Personal information
- Full name: Ropapa Kwamina Mensah
- Date of birth: 20 August 1997 (age 28)
- Place of birth: Accra, Ghana
- Height: 1.85 m (6 ft 1 in)
- Position: Forward

Team information
- Current team: Chattanooga Red Wolves
- Number: 20

Senior career*
- Years: Team / Apps / (Gls)
- 2016–2019: Inter Allies / 19 / (3)
- 2017: → Harrisburg City Islanders (loan) / 19 / (7)
- 2018: → Nashville SC (loan) / 30 / (5)
- 2019: Nashville SC / 31 / (6)
- 2020: Pittsburgh Riverhounds / 16 / (6)
- 2021: Sporting Kansas City II / 14 / (0)
- 2022: Port Fouad SC
- 2023–2024: Chattanooga Red Wolves / 46 / (21)
- 2025: Greenville Triumph / 23 / (6)
- 2026–: Chattanooga Red Wolves / 0 / (0)

= Ropapa Mensah =

Ghanaian footballer (born 1997)

Ropapa Kwamina Mensah (born 20 August 1997) is a Ghanaian professional footballer who plays for Chattanooga Red Wolves in the USL League One.

==Club career==
Mensah signed with USL Championship side Harrisburg City Islanders on 23 March 2017. For the 2018 season, he moved to another USL team, Nashville SC. On 10 February 2018, he scored the first goal in Nashville SC history, in a friendly against Atlanta United FC.

On November 14, 2018, Nashville announced that they had purchased Mensah from Inter Allies following his season-long loan.

On January 29, 2020, Pittsburgh Riverhounds FC announced that they had signed Mensah to a one-year contract for the 2020 season with an option for the 2021 season.

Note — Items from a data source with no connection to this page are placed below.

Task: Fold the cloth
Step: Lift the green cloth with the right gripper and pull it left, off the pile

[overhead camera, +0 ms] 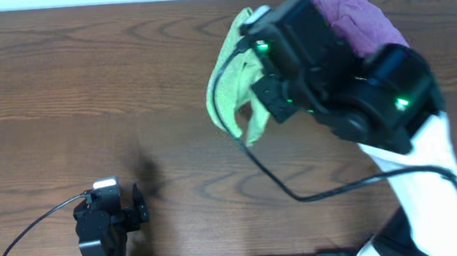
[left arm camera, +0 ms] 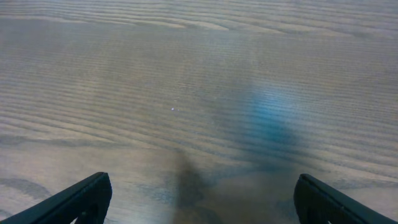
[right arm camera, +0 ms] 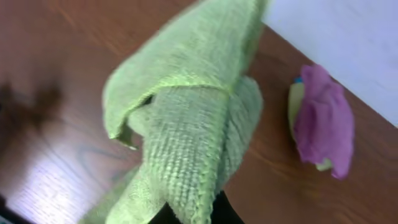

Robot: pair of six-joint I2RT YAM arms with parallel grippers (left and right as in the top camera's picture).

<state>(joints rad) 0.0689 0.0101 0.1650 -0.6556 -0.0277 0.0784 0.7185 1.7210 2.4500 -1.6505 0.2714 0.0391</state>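
Right end effector pinching lime-green cloth, which hangs bunched over worktop; left end effector spread, well apart, low above worktop

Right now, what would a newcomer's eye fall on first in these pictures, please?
The lime-green cloth comes first: it hangs bunched from the right arm over the far right of the table. Next, the purple cloth bundle lies beyond it at the far edge, while the left fingers stand open above the wood at the front left.
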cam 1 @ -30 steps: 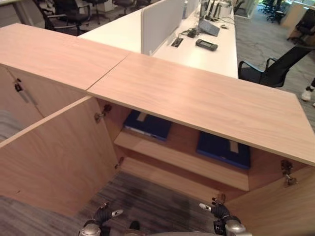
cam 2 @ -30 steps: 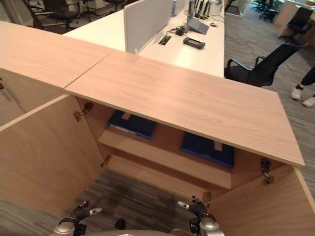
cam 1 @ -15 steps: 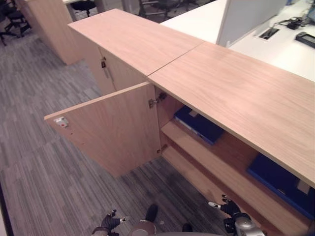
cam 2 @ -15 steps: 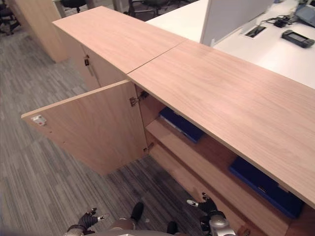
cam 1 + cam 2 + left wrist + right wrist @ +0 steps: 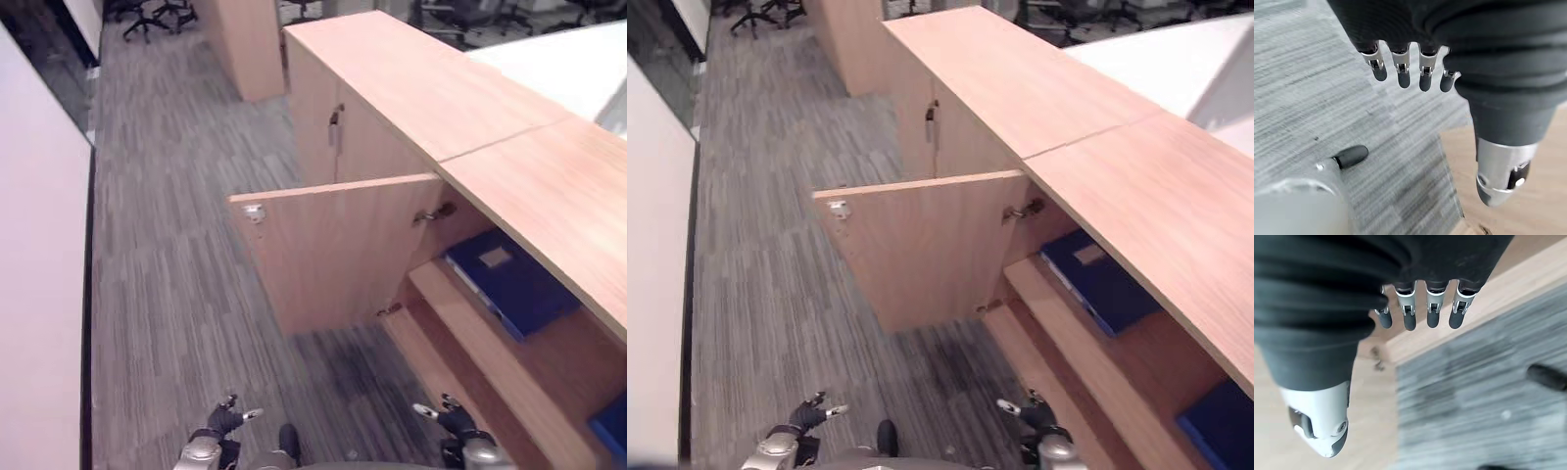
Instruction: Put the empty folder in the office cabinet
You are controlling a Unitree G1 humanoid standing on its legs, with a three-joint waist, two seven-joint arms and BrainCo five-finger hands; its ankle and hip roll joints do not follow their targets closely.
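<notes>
Grey striped carpet floor (image 5: 176, 245) is seen across the left and centre of the head views, bordered at far left by a pale wall panel (image 5: 39, 294). A long wooden office cabinet (image 5: 421, 88) is seen running from top centre to the right edge, with its top surface lit pale. 1 cabinet door (image 5: 333, 250) is seen swung open at frame centre, a small white catch at its upper left corner. To the right of the door, 2 inner shelves (image 5: 470, 323) are exposed. A blue folder (image 5: 509, 284) is seen lying flat on the upper shelf, centre right, with a pale label on its cover. Part of a 2nd blue folder (image 5: 1220, 426) is seen at the lower right corner, on the same shelf. Office chairs (image 5: 152, 15) are seen at upper left, far back.

The left hand (image 5: 223, 421) is seen at bottom centre-left, above the carpet, fingers relaxed and spread, nothing held. The right hand (image 5: 453, 423) is seen at bottom centre-right, near the cabinet's lower edge, fingers loose and apart, nothing held. In the wrist views, straight dark-tipped fingers (image 5: 1403, 73) are shown over carpet and wood.
</notes>
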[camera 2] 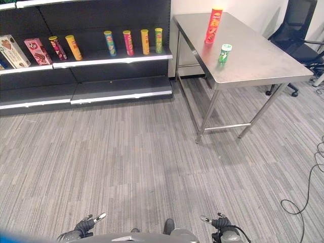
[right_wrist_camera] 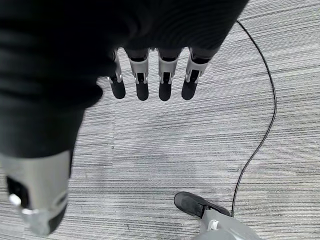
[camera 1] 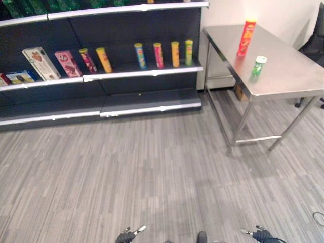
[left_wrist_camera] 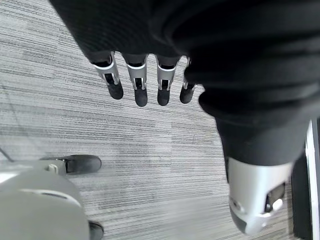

After spending the 2022 season with Egyptian Second Division side Port Fouad FC, Mensah returned to the United States to sign with USL League One side Chattanooga Red Wolves SC on January 27, 2023.

Mensah joined Greenville Triumph in December 2024.

==International career==
On November 1, 2019, Mensah was called up to Ghana's U23 squad for the 2019 Africa U-23 Cup of Nations.